Exercise requirements: Your answer is the lines below, exactly, from the one that contains "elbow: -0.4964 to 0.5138" through the one that contains "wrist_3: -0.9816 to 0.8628", both included.
+ + + + + + +
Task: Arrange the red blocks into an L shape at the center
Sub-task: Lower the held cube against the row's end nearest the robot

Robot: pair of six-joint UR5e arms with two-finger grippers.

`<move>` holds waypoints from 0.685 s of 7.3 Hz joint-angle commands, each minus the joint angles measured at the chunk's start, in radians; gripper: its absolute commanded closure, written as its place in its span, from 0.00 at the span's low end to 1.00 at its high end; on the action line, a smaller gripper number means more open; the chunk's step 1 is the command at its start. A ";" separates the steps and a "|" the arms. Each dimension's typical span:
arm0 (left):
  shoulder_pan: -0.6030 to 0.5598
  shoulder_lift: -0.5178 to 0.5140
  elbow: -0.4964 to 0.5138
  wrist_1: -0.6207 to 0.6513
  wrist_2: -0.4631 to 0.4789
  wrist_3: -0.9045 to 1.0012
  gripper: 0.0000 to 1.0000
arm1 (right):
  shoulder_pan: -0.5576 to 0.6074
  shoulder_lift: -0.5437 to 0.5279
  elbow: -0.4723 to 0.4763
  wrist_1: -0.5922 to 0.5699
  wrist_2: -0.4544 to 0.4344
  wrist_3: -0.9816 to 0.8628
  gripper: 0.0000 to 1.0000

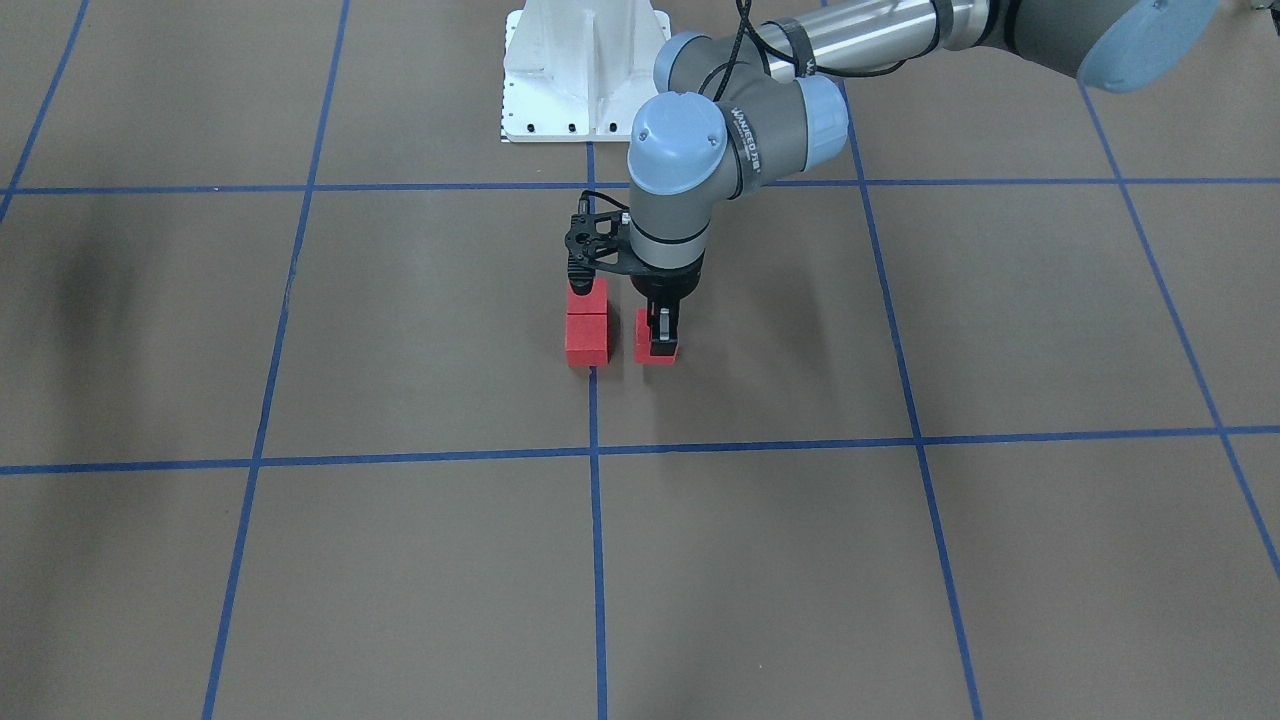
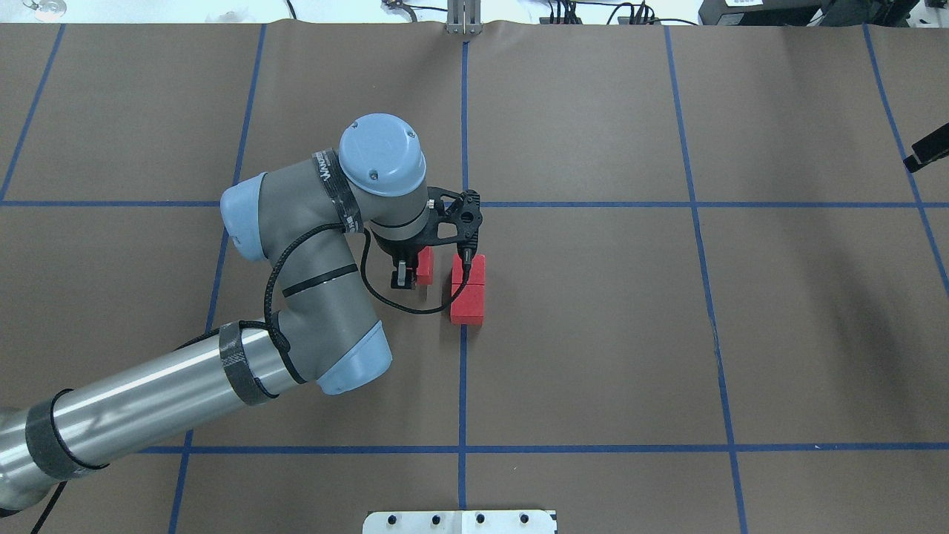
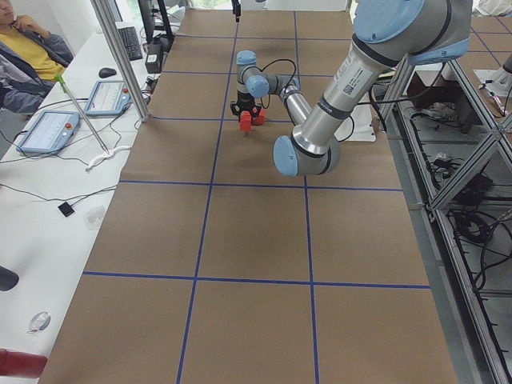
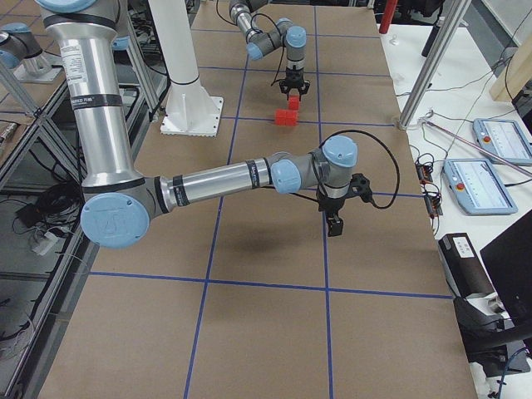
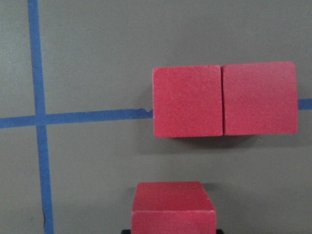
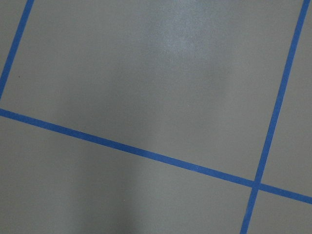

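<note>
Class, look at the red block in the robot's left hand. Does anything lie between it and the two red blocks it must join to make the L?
Nothing visible does. The held block in the left hand is parted from the pair of blocks only by a strip of bare brown surface.

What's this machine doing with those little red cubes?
The robot's left end effector is gripping one red block, low beside a pair of red blocks that sit touching on a blue tape line near the middle of the grid. The held block lines up with one end of the pair, a small gap apart, so the L shape isn't closed yet. The right arm hangs off to the side, holding nothing.
</note>
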 commanded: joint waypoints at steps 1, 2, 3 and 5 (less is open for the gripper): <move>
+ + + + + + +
Your response:
  elbow: -0.4964 to 0.5138
  wrist_1: -0.6207 to 0.6513
  wrist_2: -0.4631 to 0.4789
  wrist_3: -0.9045 to 1.0012
  gripper: 0.0000 to 1.0000
arm1 (right):
  shoulder_pan: -0.5576 to 0.6074
  shoulder_lift: -0.5437 to 0.5279
  elbow: -0.4723 to 0.4763
  wrist_1: -0.5922 to 0.5699
  wrist_2: -0.4544 to 0.4344
  wrist_3: -0.9816 to 0.8628

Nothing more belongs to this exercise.